Invariances
Title | Invariances PDF eBook |
Author | Robert Nozick |
Publisher | Harvard University Press |
Pages | 444 |
Release | 2001 |
Genre | Philosophy |
ISBN | 9780674006317 |
Casting cultural controversies in a whole new light, an eminent philosopher presents bold, new theories that take into account scientific advances in physics, evolutionary biology, economics, and cognitive neurosience.
Invariances in Human Information Processing
Title | Invariances in Human Information Processing PDF eBook |
Author | Thomas Lachmann |
Publisher | Routledge |
Pages | 324 |
Release | 2018-02-28 |
Genre | Psychology |
ISBN | 1351690302 |
Invariances in Human Information Processing examines and identifies processing universals and how they are implemented in elementary judgemental processes. This edited collection offers evidence that these universals can be extracted and identified from observing law-like principles in perception, cognition, and action. Addressing memory operations, development, and conceptual learning, this book considers basic and complex meso- and makro-stages of information processing. Chapter authors provide theoretical accounts of cognitive processing that may offer tools for identification of functional components in brain activity in cognitive neuroscience
R-invariances of Strong and Weak Interactions
Title | R-invariances of Strong and Weak Interactions PDF eBook |
Author | Susumu Okubo |
Publisher | |
Pages | 26 |
Release | 1962 |
Genre | Symmetry (Physics) |
ISBN |
Idealization VIII
Title | Idealization VIII PDF eBook |
Author | Jerzy Brzeziński |
Publisher | Rodopi |
Pages | 340 |
Release | 1997 |
Genre | Philosophy |
ISBN | 9789042003132 |
ISBN 9042003030 (paperback) NLG 45.00 Main headings: I. Philosophical and methodological problems of the process of cognition.- II. The structure of ideal learning process.- III. Control processes in memory. disillusion.
Hadronic Matter at Extreme Energy Density
Title | Hadronic Matter at Extreme Energy Density PDF eBook |
Author | N. Cabibbo |
Publisher | Springer Science & Business Media |
Pages | 359 |
Release | 2013-03-09 |
Genre | Science |
ISBN | 1468436023 |
This book originated in the Workshop on "Hadronic Matter at Extreme Energy Density," held at the Ettore Majorana Center in Erice, October 13-21, 1978. The lectures have been expanded to their present size, and the contributions of seven seminars have been represented by abstracts which should stimulate the reader's interest and guide him to the original literature. The title of the book perhaps does not fully represent its content but still is a good indication of the conceptual motiva tion of our Workshop. The development of physics in recent years has filled in the first details of the grand design which was initiated with the theory of general relativity and aspires to a synthesis of all the different interactions. However, this development has not been a linear one but .has followed a divided pattern: general relativity had its phenomenological domain in cosmology and had little to do with high-energy elementary particle physics. It was progress in the knowledge of symmetries in particle physics that fueled the advance toward the present formulation of supergravity, thus help ing to heal this historical separation. The great program would not have advanced so far if our attention had all the time stayed focused at infinity, where the great issues are.
Developmental Psychology
Title | Developmental Psychology PDF eBook |
Author | Keith Richardson |
Publisher | Psychology Press |
Pages | 266 |
Release | 2005-04-11 |
Genre | Family & Relationships |
ISBN | 1135656975 |
The developmental psychology text covers such topics as Darwinian dichotomies and their dissolution, dynamic systems theories, the creation and origins of knowledge, and coupled primal and plastic interactions in humans.
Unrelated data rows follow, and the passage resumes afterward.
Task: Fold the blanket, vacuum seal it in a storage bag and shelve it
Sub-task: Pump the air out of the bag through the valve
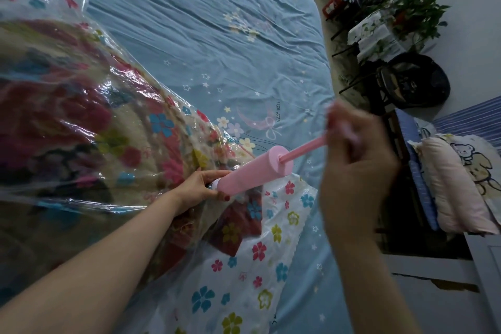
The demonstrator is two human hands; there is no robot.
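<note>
bare bedsheet (pixel 217 22) beyond, bag (pixel 81 116) blocks left

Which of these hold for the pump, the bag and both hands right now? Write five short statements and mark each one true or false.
1. The left hand grips the lower end of the pink pump where it meets the storage bag. True.
2. The right hand rests flat on the bed sheet. False: its fingers are curled round the pump's handle, off the sheet.
3. The pump's rod is drawn partly out of the barrel. True.
4. The blanket lies loose beside the bag. False: it is inside the clear bag.
5. The bag sits on a shelf. False: it lies on the blue sheet of the bed.
</note>
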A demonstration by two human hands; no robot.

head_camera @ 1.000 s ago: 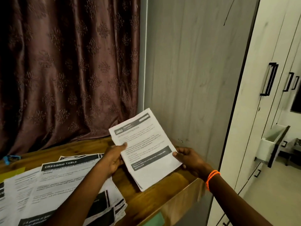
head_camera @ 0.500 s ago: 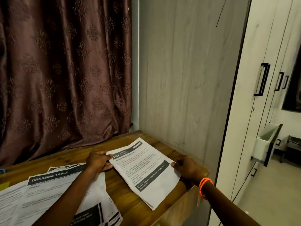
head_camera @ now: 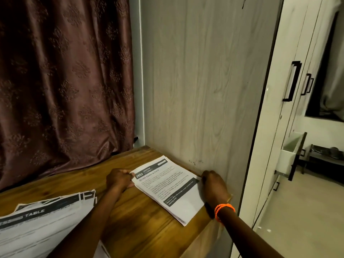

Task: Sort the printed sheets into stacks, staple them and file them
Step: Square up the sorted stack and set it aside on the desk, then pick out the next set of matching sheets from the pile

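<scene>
A small stack of printed sheets [head_camera: 167, 187], headed "2652", lies flat on the wooden table [head_camera: 137, 216] near its right end, against the wardrobe side. My left hand [head_camera: 118, 179] holds the stack's top left corner with curled fingers. My right hand [head_camera: 214, 183], with an orange bead bracelet at the wrist, grips the stack's right edge beside the wardrobe panel. A larger spread of sheets [head_camera: 42, 220], one headed "DRESSING TABLE", lies at the table's left, partly under my left forearm.
A brown patterned curtain [head_camera: 65, 81] hangs behind the table. A pale wood-grain wardrobe side [head_camera: 204, 81] walls the table's right end. Beyond it stand wardrobe doors with black handles [head_camera: 292, 81] and an open white drawer [head_camera: 290, 149].
The stack was held up in the air a second ago; both hands have lowered it flat onto the table and slid it toward the wardrobe side.
</scene>
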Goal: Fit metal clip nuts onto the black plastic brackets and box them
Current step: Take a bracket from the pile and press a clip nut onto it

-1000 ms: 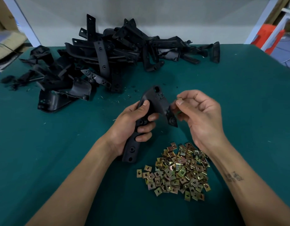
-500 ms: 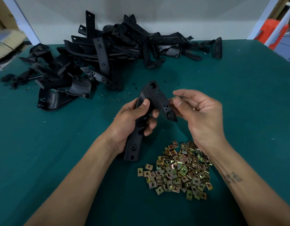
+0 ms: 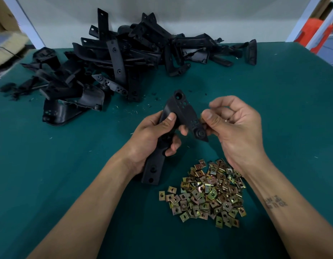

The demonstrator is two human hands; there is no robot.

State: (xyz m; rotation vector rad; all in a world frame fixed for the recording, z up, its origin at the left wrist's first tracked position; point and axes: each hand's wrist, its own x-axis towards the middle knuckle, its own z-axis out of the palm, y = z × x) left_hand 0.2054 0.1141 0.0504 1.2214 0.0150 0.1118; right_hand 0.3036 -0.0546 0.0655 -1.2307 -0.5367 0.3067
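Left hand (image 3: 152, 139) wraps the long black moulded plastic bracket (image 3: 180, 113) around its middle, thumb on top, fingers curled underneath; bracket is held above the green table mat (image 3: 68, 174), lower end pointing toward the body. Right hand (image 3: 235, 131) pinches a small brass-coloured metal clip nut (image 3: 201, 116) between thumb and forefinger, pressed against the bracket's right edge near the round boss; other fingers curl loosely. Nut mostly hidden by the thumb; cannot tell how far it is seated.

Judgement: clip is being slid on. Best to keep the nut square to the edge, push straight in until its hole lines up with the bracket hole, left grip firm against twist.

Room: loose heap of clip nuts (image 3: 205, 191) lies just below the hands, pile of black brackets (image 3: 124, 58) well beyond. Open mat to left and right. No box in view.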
Deep Neural Networks and Data for Automated Driving
Title | Deep Neural Networks and Data for Automated Driving PDF eBook |
Author | Tim Fingscheidt |
Publisher | Springer Nature |
Pages | 435 |
Release | 2022-07-19 |
Genre | Technology & Engineering |
ISBN | 303101233X |
This open access book brings together the latest developments from industry and research on automated driving and artificial intelligence. Environment perception for highly automated driving heavily employs deep neural networks, facing many challenges. How much data do we need for training and testing? How to use synthetic data to save labeling costs for training? How do we increase robustness and decrease memory usage? For inevitably poor conditions: How do we know that the network is uncertain about its decisions? Can we understand a bit more about what actually happens inside neural networks? This leads to a very practical problem particularly for DNNs employed in automated driving: What are useful validation techniques and how about safety? This book unites the views from both academia and industry, where computer vision and machine learning meet environment perception for highly automated driving. Naturally, aspects of data, robustness, uncertainty quantification, and, last but not least, safety are at the core of it. This book is unique: In its first part, an extended survey of all the relevant aspects is provided. The second part contains the detailed technical elaboration of the various questions mentioned above.